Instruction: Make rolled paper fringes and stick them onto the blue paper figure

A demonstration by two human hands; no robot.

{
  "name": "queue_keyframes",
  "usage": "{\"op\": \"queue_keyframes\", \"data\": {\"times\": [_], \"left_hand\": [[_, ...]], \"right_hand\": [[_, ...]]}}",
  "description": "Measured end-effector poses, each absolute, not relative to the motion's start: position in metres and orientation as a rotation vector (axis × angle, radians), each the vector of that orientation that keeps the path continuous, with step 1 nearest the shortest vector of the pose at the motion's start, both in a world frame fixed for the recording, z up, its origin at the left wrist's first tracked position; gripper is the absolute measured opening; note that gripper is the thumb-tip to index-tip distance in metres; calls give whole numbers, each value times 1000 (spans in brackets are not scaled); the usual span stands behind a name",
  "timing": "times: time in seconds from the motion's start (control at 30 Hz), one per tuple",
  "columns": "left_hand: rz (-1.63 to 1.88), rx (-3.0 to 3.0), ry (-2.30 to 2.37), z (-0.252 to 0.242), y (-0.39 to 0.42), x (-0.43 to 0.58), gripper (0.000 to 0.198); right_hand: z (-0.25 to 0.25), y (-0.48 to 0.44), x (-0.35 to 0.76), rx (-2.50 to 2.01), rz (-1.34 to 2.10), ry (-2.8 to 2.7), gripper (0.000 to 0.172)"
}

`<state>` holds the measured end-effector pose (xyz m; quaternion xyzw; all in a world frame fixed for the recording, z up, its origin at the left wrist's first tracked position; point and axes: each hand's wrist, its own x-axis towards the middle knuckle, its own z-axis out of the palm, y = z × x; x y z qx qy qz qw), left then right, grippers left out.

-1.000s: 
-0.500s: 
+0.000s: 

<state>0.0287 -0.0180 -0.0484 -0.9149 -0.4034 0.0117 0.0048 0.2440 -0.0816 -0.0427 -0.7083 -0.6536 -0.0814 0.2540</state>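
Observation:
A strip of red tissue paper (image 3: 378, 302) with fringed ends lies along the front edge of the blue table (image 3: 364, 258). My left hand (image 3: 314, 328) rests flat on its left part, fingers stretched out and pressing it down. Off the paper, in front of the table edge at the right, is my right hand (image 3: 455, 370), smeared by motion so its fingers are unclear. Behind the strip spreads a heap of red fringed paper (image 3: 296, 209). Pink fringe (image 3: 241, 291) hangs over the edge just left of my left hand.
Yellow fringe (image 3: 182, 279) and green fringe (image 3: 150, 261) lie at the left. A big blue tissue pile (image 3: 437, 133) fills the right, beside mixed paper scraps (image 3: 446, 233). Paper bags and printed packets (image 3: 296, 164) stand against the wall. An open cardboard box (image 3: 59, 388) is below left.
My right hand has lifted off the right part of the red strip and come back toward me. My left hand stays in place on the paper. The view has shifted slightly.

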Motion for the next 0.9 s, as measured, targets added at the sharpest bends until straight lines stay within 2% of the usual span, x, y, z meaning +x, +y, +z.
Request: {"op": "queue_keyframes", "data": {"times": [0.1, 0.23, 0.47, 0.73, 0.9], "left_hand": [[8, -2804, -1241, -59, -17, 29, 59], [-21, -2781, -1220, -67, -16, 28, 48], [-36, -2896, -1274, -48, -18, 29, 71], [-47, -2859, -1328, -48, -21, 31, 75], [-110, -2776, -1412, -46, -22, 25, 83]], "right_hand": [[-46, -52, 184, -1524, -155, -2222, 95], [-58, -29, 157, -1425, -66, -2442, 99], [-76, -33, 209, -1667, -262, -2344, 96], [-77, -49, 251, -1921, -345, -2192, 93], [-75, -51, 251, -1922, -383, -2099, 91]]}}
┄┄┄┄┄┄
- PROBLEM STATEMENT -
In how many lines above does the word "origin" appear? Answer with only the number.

- RESPONSE TO THIS TASK -
2